WHAT IS EXPECTED –
For this exercise, write out the full listing that follows exactly and skip its pictures.

* * * * *

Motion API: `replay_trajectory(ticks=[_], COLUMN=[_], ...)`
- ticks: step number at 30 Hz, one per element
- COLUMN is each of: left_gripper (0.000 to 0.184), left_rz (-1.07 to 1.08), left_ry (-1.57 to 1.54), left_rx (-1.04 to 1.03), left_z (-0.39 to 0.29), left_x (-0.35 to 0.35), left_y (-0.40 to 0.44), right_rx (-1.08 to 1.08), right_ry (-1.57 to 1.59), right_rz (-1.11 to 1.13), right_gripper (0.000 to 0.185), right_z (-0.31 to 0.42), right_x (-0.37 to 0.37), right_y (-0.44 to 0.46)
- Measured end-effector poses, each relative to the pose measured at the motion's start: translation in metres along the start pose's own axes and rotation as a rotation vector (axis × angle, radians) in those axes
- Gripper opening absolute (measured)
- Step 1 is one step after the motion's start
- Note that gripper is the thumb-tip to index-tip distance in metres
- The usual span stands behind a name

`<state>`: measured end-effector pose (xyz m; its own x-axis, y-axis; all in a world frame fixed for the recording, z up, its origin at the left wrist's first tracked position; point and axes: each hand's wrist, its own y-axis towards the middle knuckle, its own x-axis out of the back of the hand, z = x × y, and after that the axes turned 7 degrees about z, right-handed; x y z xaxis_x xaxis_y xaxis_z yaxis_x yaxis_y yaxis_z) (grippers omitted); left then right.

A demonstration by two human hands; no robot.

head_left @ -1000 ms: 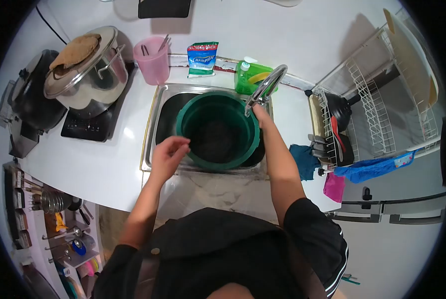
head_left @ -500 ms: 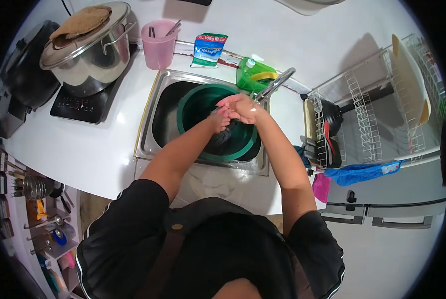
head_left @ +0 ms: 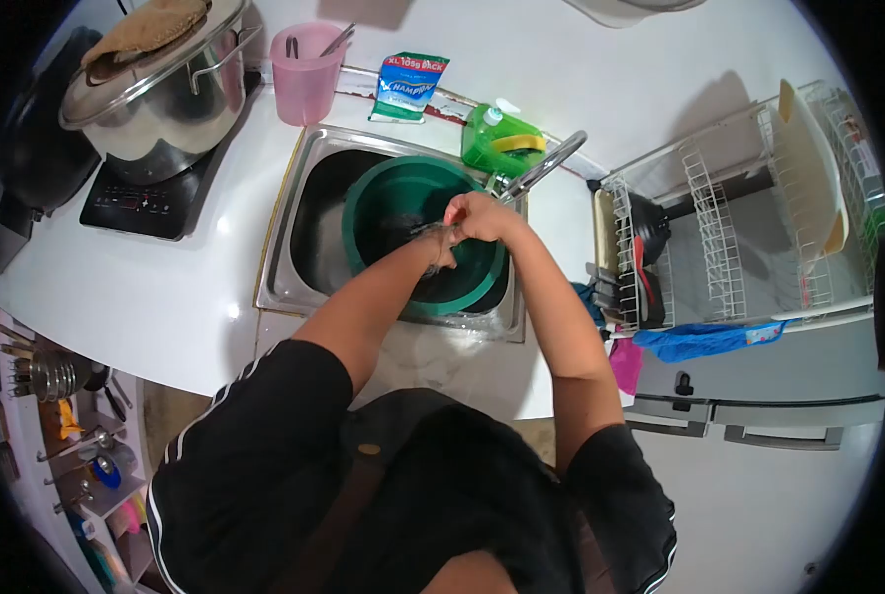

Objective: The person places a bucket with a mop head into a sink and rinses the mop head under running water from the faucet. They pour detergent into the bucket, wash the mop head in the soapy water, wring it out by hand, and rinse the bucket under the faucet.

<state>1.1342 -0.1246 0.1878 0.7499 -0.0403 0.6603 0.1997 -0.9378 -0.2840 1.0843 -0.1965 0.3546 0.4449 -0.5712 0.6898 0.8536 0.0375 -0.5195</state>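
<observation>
Green basin (head_left: pixel 363 198) sits in the steel sink (head_left: pixel 282 267), where it was a second ago, with the chrome faucet (head_left: pixel 551 165) at its two o'clock. Then, the person's hands were apart, one by the basin's nine o'clock rim and the other at the faucet; now they meet above the basin. The right hand (head_left: pixel 477 219) is bent over the left hand (head_left: pixel 442 252), touching it, its fingers partly curled; whether it pinches anything cannot be told. The left hand reaches lower than half a second ago, its fingers too blurred to tell whether spread or pressed together. Water shows around it. On the white surface (head_left: pixel 165 297), the pink cup (head_left: pixel 304 84) remains at eleven o'clock and the green bottle (head_left: pixel 482 147) at one.
</observation>
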Motion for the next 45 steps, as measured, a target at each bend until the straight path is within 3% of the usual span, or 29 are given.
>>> replay_trajectory(ticks=[4,5,7,9,12,14,15,16,17,19,20,21,23,24,25,27,28,29,31,32,34,36,38,39,41,42,43,45], left_gripper=[0.084,0.087,0.091,0.09,0.091,0.091,0.091,0.09,0.089,0.08,0.066,0.066,0.055,0.049,0.049,0.044,0.039,0.039,0.035,0.029,0.027,0.025,0.042,0.042,0.048,0.051,0.054,0.061], left_rz=[0.088,0.067,0.053,0.111,-0.123,-0.124,-0.115,-0.128,-0.142,-0.477,-0.384,-0.392,-0.296,-0.298,-0.307,-0.221,-0.295,-0.295,-0.428,-0.395,-0.35,-0.309,-0.385,-0.384,-0.737,-0.198,-0.01,0.317], left_ry=[0.123,0.12,0.124,0.059,0.158,0.151,0.153,-0.244,-0.64,-0.961,-1.313,-1.316,-1.836,-1.92,-1.926,-1.917,-1.863,-1.865,-1.858,-1.929,-1.998,-2.064,-2.132,-2.131,-1.913,-2.05,-1.95,-1.657], left_rx=[0.125,0.269,0.418,0.343,0.177,0.355,0.356,0.219,0.075,0.348,0.323,0.32,0.134,0.168,0.168,0.197,0.211,0.21,0.295,0.211,0.157,0.105,-0.131,-0.12,0.305,-0.187,-0.421,-0.907], left_z=[0.014,0.011,0.009,0.009,0.042,-0.025,-0.007,0.027,0.046,0.035,0.043,0.036,0.02,0.043,0.045,0.039,0.034,0.032,0.041,0.046,0.033,0.012,-0.015,-0.026,-0.044,-0.018,0.03,0.117], left_x=[-0.016,-0.018,-0.018,-0.013,-0.038,0.027,0.026,0.027,0.026,0.037,0.041,0.045,0.055,0.043,0.04,0.038,0.037,0.036,0.024,0.021,0.024,0.027,0.034,0.041,0.049,0.038,0.008,-0.046], left_y=[0.013,0.013,0.008,0.005,0.027,-0.038,-0.031,-0.015,-0.008,-0.031,-0.029,-0.036,-0.056,-0.031,-0.029,-0.023,-0.022,-0.022,-0.005,0.0,-0.01,-0.031,-0.054,-0.063,-0.072,-0.058,-0.014,0.066], right_rx=[-0.001,0.002,0.01,-0.011,-0.149,-0.055,0.036,-0.031,-0.033,-0.01,0.049,0.053,0.011,0.031,0.032,-0.162,-0.087,-0.088,-0.011,0.086,-0.227,-0.453,-0.481,-0.484,-0.337,-0.288,-0.578,-0.44], right_ry=[0.184,0.182,0.601,0.6,0.385,0.253,0.111,0.108,0.111,0.66,0.716,0.709,0.998,0.869,0.865,0.732,0.779,0.777,0.366,0.445,0.841,1.214,1.549,1.556,0.876,0.747,0.481,0.495], right_rz=[-0.153,-0.158,-0.178,-0.252,-0.425,-0.524,-0.617,-0.456,-0.455,-0.091,-0.013,-0.01,-0.106,-0.165,-0.157,-0.309,-0.435,-0.434,-0.441,-0.505,-0.479,-0.319,-0.221,-0.217,-0.672,-0.732,-0.835,-0.844], right_gripper=[0.019,0.019,0.015,0.011,0.033,0.032,0.032,0.015,0.015,0.011,0.021,0.021,0.019,0.021,0.021,0.021,0.033,0.033,0.043,0.049,0.054,0.059,0.059,0.059,0.057,0.049,0.041,0.023], right_z=[-0.003,-0.006,0.004,0.023,0.043,0.016,0.005,0.01,0.01,0.008,0.003,0.002,0.003,-0.003,0.006,0.03,0.021,0.009,-0.004,-0.01,-0.027,-0.037,-0.078,-0.065,-0.026,-0.032,0.046,0.062], right_x=[0.002,0.002,-0.005,-0.004,-0.003,-0.009,-0.011,-0.006,-0.006,-0.007,-0.006,-0.005,-0.004,-0.003,-0.005,-0.005,-0.013,-0.018,-0.027,-0.04,-0.067,-0.076,-0.089,-0.092,-0.092,-0.104,-0.098,-0.102], right_y=[0.0,0.0,-0.004,-0.011,-0.017,0.003,0.009,0.002,-0.001,-0.002,-0.003,-0.002,0.002,0.003,0.001,-0.008,0.004,0.014,0.026,0.035,0.049,0.051,0.083,0.079,0.067,0.093,0.064,0.059])
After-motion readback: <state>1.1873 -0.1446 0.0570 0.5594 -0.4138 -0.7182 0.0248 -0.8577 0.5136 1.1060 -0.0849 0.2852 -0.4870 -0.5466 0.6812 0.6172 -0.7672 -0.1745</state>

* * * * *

SOLUTION TO THIS TASK –
Motion API: `replay_trajectory(ticks=[_], COLUMN=[_], ...)`
- ticks: step number at 30 Hz, one per element
- COLUMN is each of: left_gripper (0.000 to 0.184), left_rz (-1.07 to 1.08), left_ry (-1.57 to 1.54), left_rx (-1.04 to 1.03), left_z (-0.39 to 0.29), left_x (-0.35 to 0.35), left_y (-0.40 to 0.44), right_rx (-1.08 to 1.08), right_ry (-1.57 to 1.59), right_rz (-1.11 to 1.13), right_gripper (0.000 to 0.185), right_z (-0.31 to 0.42), right_x (-0.37 to 0.37), right_y (-0.44 to 0.46)
- Measured end-effector poses, each relative to the pose measured at the motion's start: translation in metres along the start pose's own axes and rotation as a rotation vector (axis × angle, radians) in those axes
- Gripper opening absolute (measured)
- Step 1 is one step after the motion's start
- Note that gripper is the thumb-tip to index-tip distance in metres
- The usual span stands behind a name

`<state>`: measured end-effector pose (xyz m; its own x-axis, y-axis; all in a world frame fixed for the recording, z up, its origin at the left wrist's first tracked position; point and axes: each hand's wrist, its own y-axis towards the middle knuckle, its own x-axis out of the back of the hand, z = x × y, and after that the axes turned 7 degrees about z, right-handed; x y z xaxis_x xaxis_y xaxis_z yaxis_x yaxis_y yaxis_z) (grippers omitted); left then right.

A demonstration by two human hands; no robot.

head_left @ -1000 ms: 
head_left @ -500 ms: 
head_left @ +0 ms: 

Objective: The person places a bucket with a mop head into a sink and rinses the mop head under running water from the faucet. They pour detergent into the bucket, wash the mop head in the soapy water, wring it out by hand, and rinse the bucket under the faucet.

<state>1.1342 -0.1246 0.1878 0.7499 -0.0403 0.6603 0.1997 -0.9378 -0.2840 1.0843 -0.1965 0.3546 0.4449 -0.5712 0.6898 0.8536 0.0375 -0.5195</state>
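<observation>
Green basin (head_left: pixel 363 198) sits in the steel sink (head_left: pixel 282 267), where it was a second ago, with the chrome faucet (head_left: pixel 551 165) at its two o'clock. Then, the person's hands were apart, one by the basin's nine o'clock rim and the other at the faucet; now they meet above the basin. The right hand (head_left: pixel 477 219) is bent over the left hand (head_left: pixel 442 252), touching it, its fingers partly curled; whether it pinches anything cannot be told. The left hand reaches lower than half a second ago, its fingers too blurred to tell whether spread or pressed together. Water shows around it. On the white surface (head_left: pixel 165 297), the pink cup (head_left: pixel 304 84) remains at eleven o'clock and the green bottle (head_left: pixel 482 147) at one.
</observation>
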Motion for the next 45 steps, as measured, a target at each bend until the straight path is within 3% of the usual span, or 29 are given.
>>> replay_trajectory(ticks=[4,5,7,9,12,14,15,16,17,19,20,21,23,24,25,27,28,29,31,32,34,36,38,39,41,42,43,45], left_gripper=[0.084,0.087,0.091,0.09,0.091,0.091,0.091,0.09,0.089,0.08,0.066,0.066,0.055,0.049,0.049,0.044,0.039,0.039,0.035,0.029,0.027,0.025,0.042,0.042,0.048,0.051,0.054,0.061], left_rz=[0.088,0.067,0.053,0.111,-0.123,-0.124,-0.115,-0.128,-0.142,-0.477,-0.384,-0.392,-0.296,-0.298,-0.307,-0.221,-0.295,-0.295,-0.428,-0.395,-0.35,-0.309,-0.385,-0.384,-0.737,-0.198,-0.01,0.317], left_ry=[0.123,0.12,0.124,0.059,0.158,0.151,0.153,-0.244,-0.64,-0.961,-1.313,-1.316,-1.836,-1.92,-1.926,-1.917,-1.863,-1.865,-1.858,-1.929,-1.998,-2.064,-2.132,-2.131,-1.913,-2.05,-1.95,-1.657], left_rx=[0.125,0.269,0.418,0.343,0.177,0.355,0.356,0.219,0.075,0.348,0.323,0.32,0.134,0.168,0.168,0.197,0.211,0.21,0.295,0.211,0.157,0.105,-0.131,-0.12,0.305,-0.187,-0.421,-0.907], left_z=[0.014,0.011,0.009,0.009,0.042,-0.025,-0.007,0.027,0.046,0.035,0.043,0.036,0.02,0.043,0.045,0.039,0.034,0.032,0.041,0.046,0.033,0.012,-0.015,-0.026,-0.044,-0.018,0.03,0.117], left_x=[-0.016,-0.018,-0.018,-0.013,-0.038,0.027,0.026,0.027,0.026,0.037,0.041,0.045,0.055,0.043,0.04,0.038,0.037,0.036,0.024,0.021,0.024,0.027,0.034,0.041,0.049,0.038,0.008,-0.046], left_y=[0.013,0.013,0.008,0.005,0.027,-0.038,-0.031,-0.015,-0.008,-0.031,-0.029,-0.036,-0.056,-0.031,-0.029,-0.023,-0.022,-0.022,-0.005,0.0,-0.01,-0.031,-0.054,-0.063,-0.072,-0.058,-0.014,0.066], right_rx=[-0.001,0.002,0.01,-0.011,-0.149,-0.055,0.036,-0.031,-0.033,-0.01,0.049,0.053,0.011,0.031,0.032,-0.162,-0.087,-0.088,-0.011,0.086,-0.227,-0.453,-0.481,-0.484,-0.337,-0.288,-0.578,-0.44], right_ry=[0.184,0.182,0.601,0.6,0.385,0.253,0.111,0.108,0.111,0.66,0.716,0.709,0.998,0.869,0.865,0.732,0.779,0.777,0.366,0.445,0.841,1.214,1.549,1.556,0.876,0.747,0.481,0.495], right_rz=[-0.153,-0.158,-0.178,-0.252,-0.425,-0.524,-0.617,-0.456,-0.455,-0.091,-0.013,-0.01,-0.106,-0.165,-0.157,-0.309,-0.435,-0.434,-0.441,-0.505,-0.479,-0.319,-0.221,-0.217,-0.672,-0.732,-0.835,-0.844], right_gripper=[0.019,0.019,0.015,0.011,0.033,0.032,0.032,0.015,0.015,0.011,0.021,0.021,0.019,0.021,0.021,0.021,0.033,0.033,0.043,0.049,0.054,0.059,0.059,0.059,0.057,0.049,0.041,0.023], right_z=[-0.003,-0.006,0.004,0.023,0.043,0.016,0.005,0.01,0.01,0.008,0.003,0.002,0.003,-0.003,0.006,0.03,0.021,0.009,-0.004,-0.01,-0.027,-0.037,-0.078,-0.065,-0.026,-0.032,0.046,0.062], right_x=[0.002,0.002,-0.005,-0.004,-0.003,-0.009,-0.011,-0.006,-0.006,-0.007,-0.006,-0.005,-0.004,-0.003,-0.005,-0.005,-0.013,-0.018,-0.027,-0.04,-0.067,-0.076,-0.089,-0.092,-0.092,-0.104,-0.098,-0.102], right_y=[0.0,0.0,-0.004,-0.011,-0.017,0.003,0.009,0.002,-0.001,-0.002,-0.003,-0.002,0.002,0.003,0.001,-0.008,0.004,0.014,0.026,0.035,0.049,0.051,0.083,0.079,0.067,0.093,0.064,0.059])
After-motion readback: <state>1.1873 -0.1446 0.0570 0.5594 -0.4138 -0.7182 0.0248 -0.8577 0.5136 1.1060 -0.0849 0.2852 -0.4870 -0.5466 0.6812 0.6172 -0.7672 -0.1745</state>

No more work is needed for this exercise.